Il governo ha spiegato che l’ultimo taglio delle sovvenzioni sul carburante permette di risparmiare 300 trilioni di rials (circa 26 miliardi di dollari al cambio di mercato), che serviranno per aumentare i sussidi diretti ai cittadini a basso reddito. Dunque circa 60 milioni di iraniani, il 73% della popolazione, percepiranno un assegno un po’ più alto. Secondo alcuni calcoli, le fasce di reddito più basse ne avranno un guadagno netto.
Intanto, domenica 8 dicembre il presidente Rohani ha presentato in parlamento la legge finanziaria per l’anno prossimo (va approvata entro il 20 marzo, fine dell’anno persiano): è un “budget di resistenza” per far fronte alle sanzioni. Nonostante l’austerità però contempla un aumento dei salari dei pubblici dipendenti e stanziamenti per i sussidi di povertà.
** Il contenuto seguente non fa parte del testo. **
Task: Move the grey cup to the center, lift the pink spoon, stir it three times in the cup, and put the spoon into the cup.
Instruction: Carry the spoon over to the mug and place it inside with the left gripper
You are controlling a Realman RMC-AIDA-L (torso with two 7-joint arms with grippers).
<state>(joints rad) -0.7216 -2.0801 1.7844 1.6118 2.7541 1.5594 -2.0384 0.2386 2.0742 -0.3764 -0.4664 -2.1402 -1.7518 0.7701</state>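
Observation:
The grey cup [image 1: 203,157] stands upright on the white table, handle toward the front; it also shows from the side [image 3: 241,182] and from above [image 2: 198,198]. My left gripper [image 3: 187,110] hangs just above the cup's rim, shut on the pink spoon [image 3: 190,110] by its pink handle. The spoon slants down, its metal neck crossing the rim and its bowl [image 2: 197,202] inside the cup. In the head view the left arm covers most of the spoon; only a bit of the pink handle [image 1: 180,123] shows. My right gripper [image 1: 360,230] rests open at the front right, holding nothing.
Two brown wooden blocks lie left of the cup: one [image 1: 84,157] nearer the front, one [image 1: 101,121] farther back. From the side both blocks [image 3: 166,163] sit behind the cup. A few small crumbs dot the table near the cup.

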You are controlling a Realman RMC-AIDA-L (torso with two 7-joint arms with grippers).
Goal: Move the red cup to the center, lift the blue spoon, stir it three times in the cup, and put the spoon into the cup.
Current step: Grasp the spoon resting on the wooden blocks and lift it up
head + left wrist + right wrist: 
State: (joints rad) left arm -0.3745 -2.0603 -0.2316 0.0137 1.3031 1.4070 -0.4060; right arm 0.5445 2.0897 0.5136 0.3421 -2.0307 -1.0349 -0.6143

“L’animo dei cittadini è pieno di rancore”
Per l’establishment iraniano, le proteste di novembre sono opera di “controrivoluzionari” e agenti stranieri, un “complotto” contro la Repubblica islamica che le forze di sicurezza hanno brillantemente sventato. Così ha dichiarato ad esempio l’ayatollah Khamenei il 27 novembre parlando ai Basij, le milizie sotto il comando delle Guardie della rivoluzione.
Poi i toni si sono in parte ammorbiditi. Il presidente Rohani ha dichiarato il 3 dicembre che “le persone innocenti, che hanno protestato contro i rincari della benzina ma non erano armate… vanno rilasciate”, e ha annunciato una commissione d’inchiesta per determinare i fatti e i risarcimenti. Lo stesso ayatollah Khamenei ha distinto tra dimostranti legittimi e “teppisti”.
Intanto però secondo fonti ufficiali oltre 7000 persone sono state arrestate durante le proteste, e gli arresti sono continuati anche dopo. Il 2 dicembre il ministero dell’intelligence ha annunciato l’arresto di 29 “istigatori” dei disordini in Khuzestan e il recupero di parecchie armi da fuoco. Il comandante in capo delle Guardie della rivoluzione, Hossein Salami, in un discorso pubblico il 12 dicembre ha parlato di “sedizione” fomentata dai “nostri nemici”.
Coinvolgimenti stranieri non si possono mai escludere; è ben noto che organizzazioni come i Mojaheddin del Popolo o i sostenitori della dinastia Pahlavi (entrambi molto sostenuti dalle correnti neo-con negli Stati uniti) cercano di sfruttare ogni protesta popolare, anche se in Iran non hanno base né credibilità.
Ma le proteste di novembre sono prima di tutto l’espressione di una reale, profonda rabbia degli iraniani. Come ha dichiarato l’onorevole Salahshouri rivolgendosi al Majlis: “L’animo dei cittadini è pieno di rancore”, e “ignorare i cittadini è molto pericoloso, i decisori politici dovrebbero sapere quali possono essere le conseguenze”.